Neville stood up from his chair and gestured to the isochronic map on the wall above a case of leather-bound books. Blobs of colour, fading and darkening in zones, spread from one country to another, indicating travel times by steamer and rail. Stroking the pads of his fingers from Leningrad to Moscow, Moscow to Odessa, Odessa to Vladivostok, Neville looked over his shoulder at Temerity. —One thing we’ve noticed in the Russian decrypt is bullets. The Bolshies use rather a lot of bullets. At the same time, Stalin has hauled this immense union of states from a medieval existence to what he calls a radiant future. Electrification, paved roads, metros, and radio: how have they done it so fast? Is it like St. Petersburg — sorry, Leningrad — built on the bones of slaves? We need more agents on the ground, Miss West. We need to know what the hell is going on.

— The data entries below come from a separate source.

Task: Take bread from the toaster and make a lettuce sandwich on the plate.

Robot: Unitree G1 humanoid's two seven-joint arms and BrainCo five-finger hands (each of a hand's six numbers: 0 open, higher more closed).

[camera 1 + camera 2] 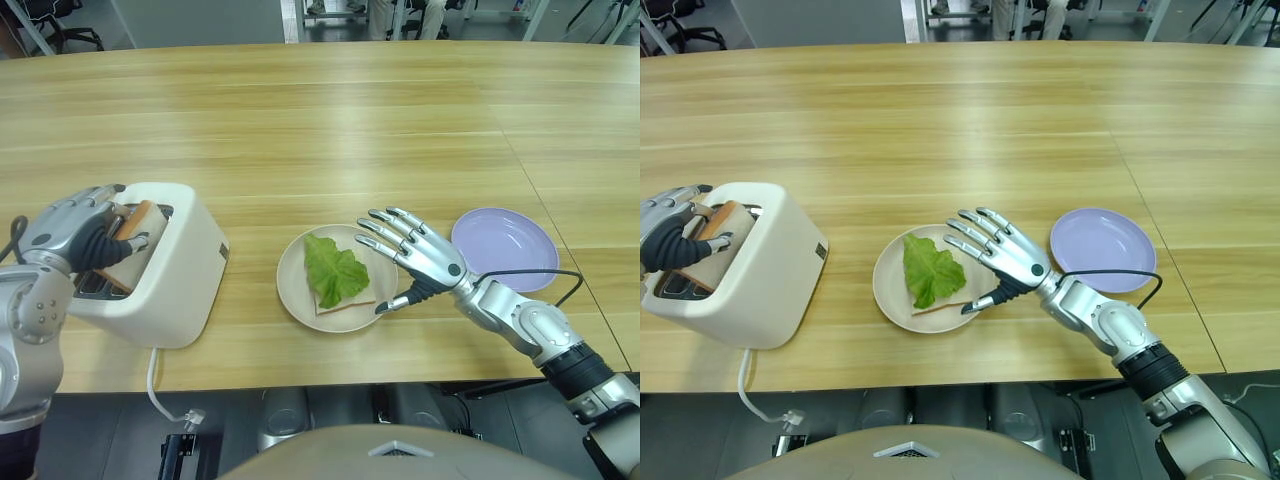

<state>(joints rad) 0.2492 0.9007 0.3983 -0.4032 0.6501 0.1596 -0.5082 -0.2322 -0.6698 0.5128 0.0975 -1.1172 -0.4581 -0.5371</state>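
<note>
Roughly halfway: lettuce leaf [335, 270] lies on bottom bread slice [352, 303] on the beige plate [287, 277] — right hand [422, 252] at its rim, fingers spread, holding nothing — left hand [85, 236] pinches the second bread slice [137, 222], which stands in the toaster [178, 275], top layer not yet placed.

text: none legible | toaster [180, 268] side label [222, 253]: perhaps print, too small to read
</note>
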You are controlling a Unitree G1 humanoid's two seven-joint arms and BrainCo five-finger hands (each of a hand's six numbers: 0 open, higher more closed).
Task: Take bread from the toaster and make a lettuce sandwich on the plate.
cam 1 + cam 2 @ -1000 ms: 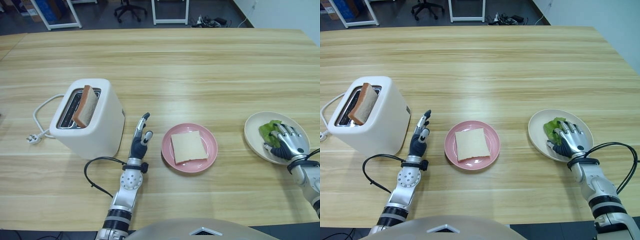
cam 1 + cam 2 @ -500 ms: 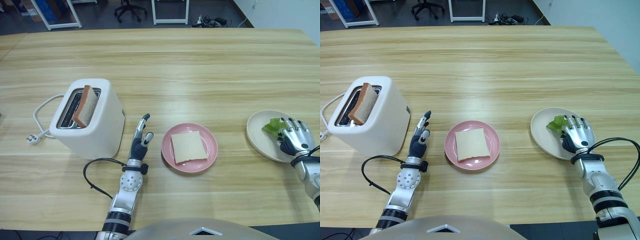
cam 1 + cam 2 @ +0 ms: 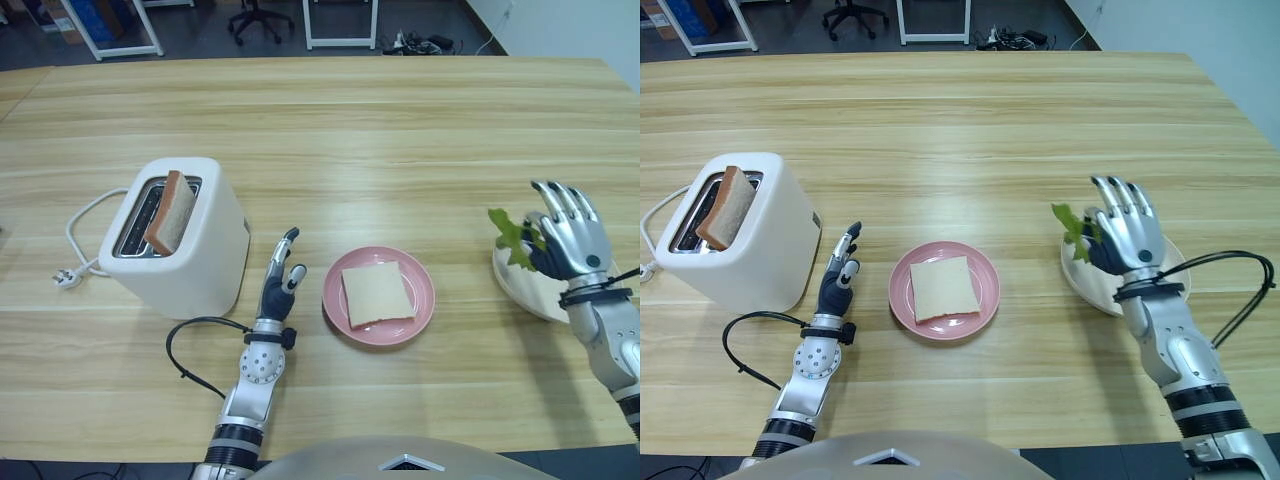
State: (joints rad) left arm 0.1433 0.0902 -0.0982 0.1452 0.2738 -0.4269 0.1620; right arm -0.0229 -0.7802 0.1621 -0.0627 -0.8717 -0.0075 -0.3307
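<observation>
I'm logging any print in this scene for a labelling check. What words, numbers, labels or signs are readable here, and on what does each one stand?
No text can be read.
The toaster, the pink plate and the cream plate show no print.
The boxes on the floor behind the table are too small and cut off to read.
</observation>
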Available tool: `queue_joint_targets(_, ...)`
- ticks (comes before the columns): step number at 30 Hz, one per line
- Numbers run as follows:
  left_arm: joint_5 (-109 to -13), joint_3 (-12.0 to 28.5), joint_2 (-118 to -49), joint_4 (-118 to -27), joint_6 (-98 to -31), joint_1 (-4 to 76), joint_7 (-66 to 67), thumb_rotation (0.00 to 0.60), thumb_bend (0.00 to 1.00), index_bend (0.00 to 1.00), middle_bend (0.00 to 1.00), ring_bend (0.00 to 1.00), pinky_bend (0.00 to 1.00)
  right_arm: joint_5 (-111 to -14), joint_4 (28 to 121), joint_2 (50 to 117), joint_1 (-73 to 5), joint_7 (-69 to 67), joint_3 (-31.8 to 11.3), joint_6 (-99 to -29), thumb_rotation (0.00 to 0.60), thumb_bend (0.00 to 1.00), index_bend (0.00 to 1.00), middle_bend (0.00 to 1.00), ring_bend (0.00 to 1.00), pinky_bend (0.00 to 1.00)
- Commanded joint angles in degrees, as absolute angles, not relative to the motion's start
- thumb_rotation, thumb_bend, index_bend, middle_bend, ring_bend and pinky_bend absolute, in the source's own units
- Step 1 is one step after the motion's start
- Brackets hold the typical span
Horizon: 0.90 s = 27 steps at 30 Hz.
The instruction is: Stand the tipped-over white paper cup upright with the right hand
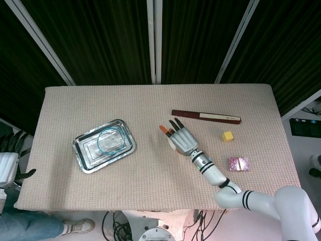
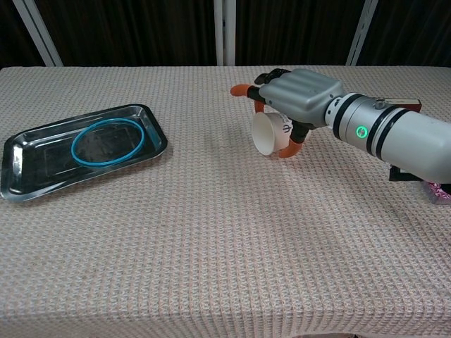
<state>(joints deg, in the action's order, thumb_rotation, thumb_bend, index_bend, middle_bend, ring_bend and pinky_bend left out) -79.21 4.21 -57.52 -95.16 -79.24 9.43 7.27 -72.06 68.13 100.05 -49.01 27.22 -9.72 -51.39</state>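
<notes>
The white paper cup [image 2: 268, 133] lies on its side on the cloth, its mouth turned to the left and toward the chest camera. My right hand [image 2: 299, 94] lies over it from the right. The fingers [image 2: 248, 89] stretch out past the rim, and the thumb [image 2: 291, 147] curves down against the cup's near side. In the head view the right hand [image 1: 181, 138] hides nearly all of the cup [image 1: 172, 144]. The cup still rests on the table. My left hand [image 1: 10, 153] hangs off the table's left edge, holding nothing.
A metal tray [image 2: 28, 176] holding a blue ring [image 2: 108, 141] sits at the left. Behind the right hand lies a long dark red box [image 1: 205, 116]. A yellow cube [image 1: 227, 135] and a pink sparkly block [image 1: 238, 163] lie to its right.
</notes>
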Motion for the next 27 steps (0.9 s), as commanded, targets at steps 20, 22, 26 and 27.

On the ground. Temerity thought of the giant fowls’ feet of Baba Yaga’s cottage tramping up dust.
Neville jabbed his finger at Moscow. —Redemption, Miss West. You’ve got the language.
— Will I have any contacts?
— Ah, well, it seems we’ve run into some difficulty there.
— What?
— People disappear in Russia.
Temerity took a deep breath. —Passive listening, observe and report?
Neville pursed his lips, licked them, clicked his tongue. —A little deeper. Short romance abroad, that sort of thing. An NKVD man would be ideal.
She gave a start. —Freeman.
— You’re not going to tell me you’re worried about your virtue? I am well aware you’ve obtained precautions. After all, you didn’t want the pitter-patter of little Brownbury-Rees feet.
The doctor’s disdain as he’d fitted Temerity for a cervical cap, his cynical comments on the loose wedding band she wore and on his own burden of conflicted conscience: Department-issued ring? It keeps me awake at night, you know, granting contraception in the name of king and country to unmarried women who then defile themselves.
Cheeks burning, Temerity forced herself to look Neville in the eye. —You think some battered old Chekist will risk a bullet to the head for thirty seconds between my legs?
— Men have risked far more for such a pleasure.
She stared at her glass.
Then she nodded.
Neville clapped his hands together. —Excellent. Steamer to Leningrad, rail to Moscow. Write nothing down, not even in cipher, because you’d not want to be found with ciphered notes in Russia, now, would you? Our cryptanalysis shows regular interference with the post, so letters, even to the embassy, are out, except as a very last resort. You’ll have two passports but only one set of matching travel papers. They’ll be in the name of Margaret Bush. Oh, I did have fun inventing her. Margaret Bush is not on speaking terms with her family except for her dear Auntie Agatha. So write to auntie once you’ve arrived to let her know you’re settled in, and, if things do seem to be going a bit wrong, get word to the embassy about coming down with flu.
— Flu? But you just said—
— Oh, don’t goggle at me like that. Get in, charm some poor bastard until he tells everything he knows, get out. We’ll have your return tickets booked. By the time you come back, any concerns here about you leaving your post in Spain will have blown over. Yes, yes, I know, you did your best. Just keep your Margaret Bush travel papers and passport separate from your Temerity West passport. If worse comes to worst, you might need your real self. The Bolshies don’t know one end of a British passport from the other, but our own embassy wallahs might spot the fake, and if you need their help, then you’ll need that real passport. Of course, it won’t come to that. I don’t mind saying, I jolly well wish I could go, too, if only to snap a few photos of St. Basil’s in Red Square. Do you know how Ivan the Terrible kept the architect’s secrets? He ordered the man’s tongue hacked out and his hands cut off.